> What this task involves
Every line of the material below, from the top through the line with "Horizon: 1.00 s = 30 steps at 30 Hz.", should be reproduced exactly.

> Data
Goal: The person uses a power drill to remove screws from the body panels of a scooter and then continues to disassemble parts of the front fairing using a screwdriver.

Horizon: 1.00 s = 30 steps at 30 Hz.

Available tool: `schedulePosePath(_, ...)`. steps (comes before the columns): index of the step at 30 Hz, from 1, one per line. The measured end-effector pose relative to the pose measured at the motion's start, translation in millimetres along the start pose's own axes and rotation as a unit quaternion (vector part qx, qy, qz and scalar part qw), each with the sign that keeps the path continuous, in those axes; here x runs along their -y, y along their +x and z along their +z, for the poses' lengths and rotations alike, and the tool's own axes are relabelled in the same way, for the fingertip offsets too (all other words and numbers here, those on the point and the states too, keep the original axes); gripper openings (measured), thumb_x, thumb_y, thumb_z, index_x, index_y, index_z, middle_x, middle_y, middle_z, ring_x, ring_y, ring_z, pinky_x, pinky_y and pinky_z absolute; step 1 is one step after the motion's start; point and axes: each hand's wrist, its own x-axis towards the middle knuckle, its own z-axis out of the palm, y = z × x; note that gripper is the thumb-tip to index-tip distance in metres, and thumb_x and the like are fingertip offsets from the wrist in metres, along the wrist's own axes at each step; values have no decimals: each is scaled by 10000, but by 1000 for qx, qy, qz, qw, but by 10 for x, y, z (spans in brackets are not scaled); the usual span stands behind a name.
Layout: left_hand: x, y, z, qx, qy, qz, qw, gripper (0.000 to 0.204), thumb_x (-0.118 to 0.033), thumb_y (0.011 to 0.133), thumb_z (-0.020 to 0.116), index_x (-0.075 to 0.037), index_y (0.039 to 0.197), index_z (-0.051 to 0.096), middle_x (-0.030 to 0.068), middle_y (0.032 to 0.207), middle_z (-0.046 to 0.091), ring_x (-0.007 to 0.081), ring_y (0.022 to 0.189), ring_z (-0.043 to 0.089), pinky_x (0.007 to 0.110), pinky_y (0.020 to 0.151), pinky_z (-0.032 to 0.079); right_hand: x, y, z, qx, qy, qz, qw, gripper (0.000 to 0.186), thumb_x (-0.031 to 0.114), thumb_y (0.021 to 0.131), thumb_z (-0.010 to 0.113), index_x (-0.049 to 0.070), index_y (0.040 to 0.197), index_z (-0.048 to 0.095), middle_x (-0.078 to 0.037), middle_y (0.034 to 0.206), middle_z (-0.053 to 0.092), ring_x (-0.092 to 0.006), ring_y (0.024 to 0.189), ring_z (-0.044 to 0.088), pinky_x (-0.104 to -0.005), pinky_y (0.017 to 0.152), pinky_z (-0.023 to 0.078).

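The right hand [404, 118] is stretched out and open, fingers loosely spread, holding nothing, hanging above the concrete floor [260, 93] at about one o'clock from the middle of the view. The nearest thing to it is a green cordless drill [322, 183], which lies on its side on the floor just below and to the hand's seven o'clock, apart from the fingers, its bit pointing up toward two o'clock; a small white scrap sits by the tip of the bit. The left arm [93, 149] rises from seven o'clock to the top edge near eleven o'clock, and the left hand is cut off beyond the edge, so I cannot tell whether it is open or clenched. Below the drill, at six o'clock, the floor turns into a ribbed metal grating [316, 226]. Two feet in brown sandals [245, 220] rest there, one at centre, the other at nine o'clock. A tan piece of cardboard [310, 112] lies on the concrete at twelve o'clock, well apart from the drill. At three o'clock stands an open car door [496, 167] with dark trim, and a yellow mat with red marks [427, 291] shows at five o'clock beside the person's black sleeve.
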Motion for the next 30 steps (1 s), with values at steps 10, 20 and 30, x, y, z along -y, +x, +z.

> Task output
Goal: The person uses a power drill to remove screws from the body panels of a scooter and then continues to disassemble parts of the front fairing using a screwdriver.

Horizon: 1.00 s = 30 steps at 30 Hz.

With this, there is nothing more to the exercise.